Restate each line below word for word, skipping every picture.

Dataset section>
[Start of section]

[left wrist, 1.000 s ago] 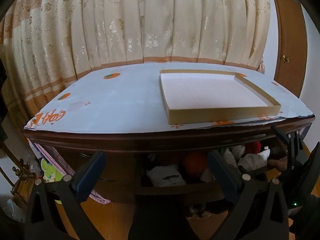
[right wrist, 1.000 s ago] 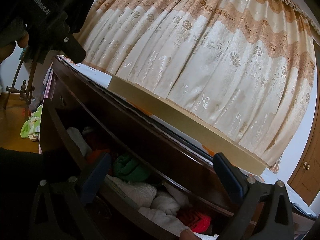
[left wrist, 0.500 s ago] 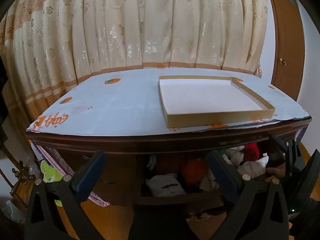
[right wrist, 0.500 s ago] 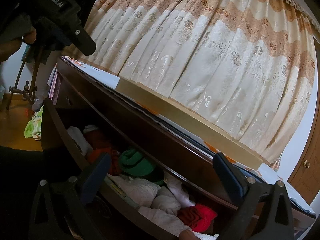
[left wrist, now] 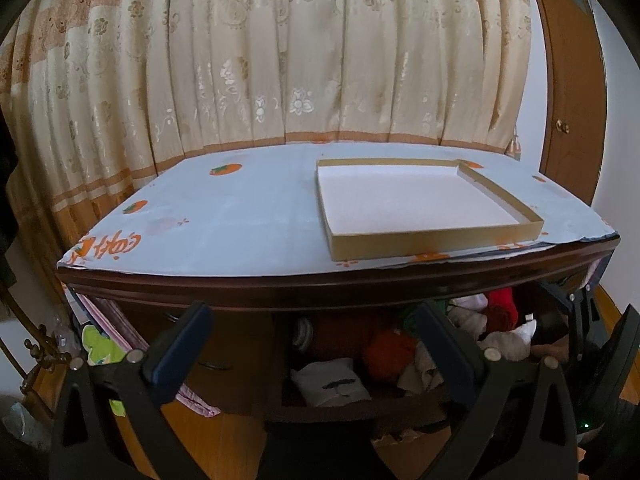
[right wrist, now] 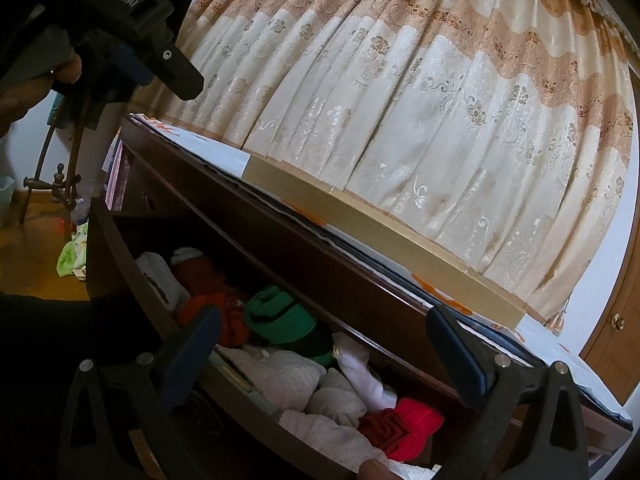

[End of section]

Result of the exercise>
[left wrist, 1.000 s ago] 
[right wrist, 1.000 s ago] 
[left wrist, 0.500 s ago] 
[right wrist, 0.500 s ago] 
[left wrist, now] 
[right wrist, now] 

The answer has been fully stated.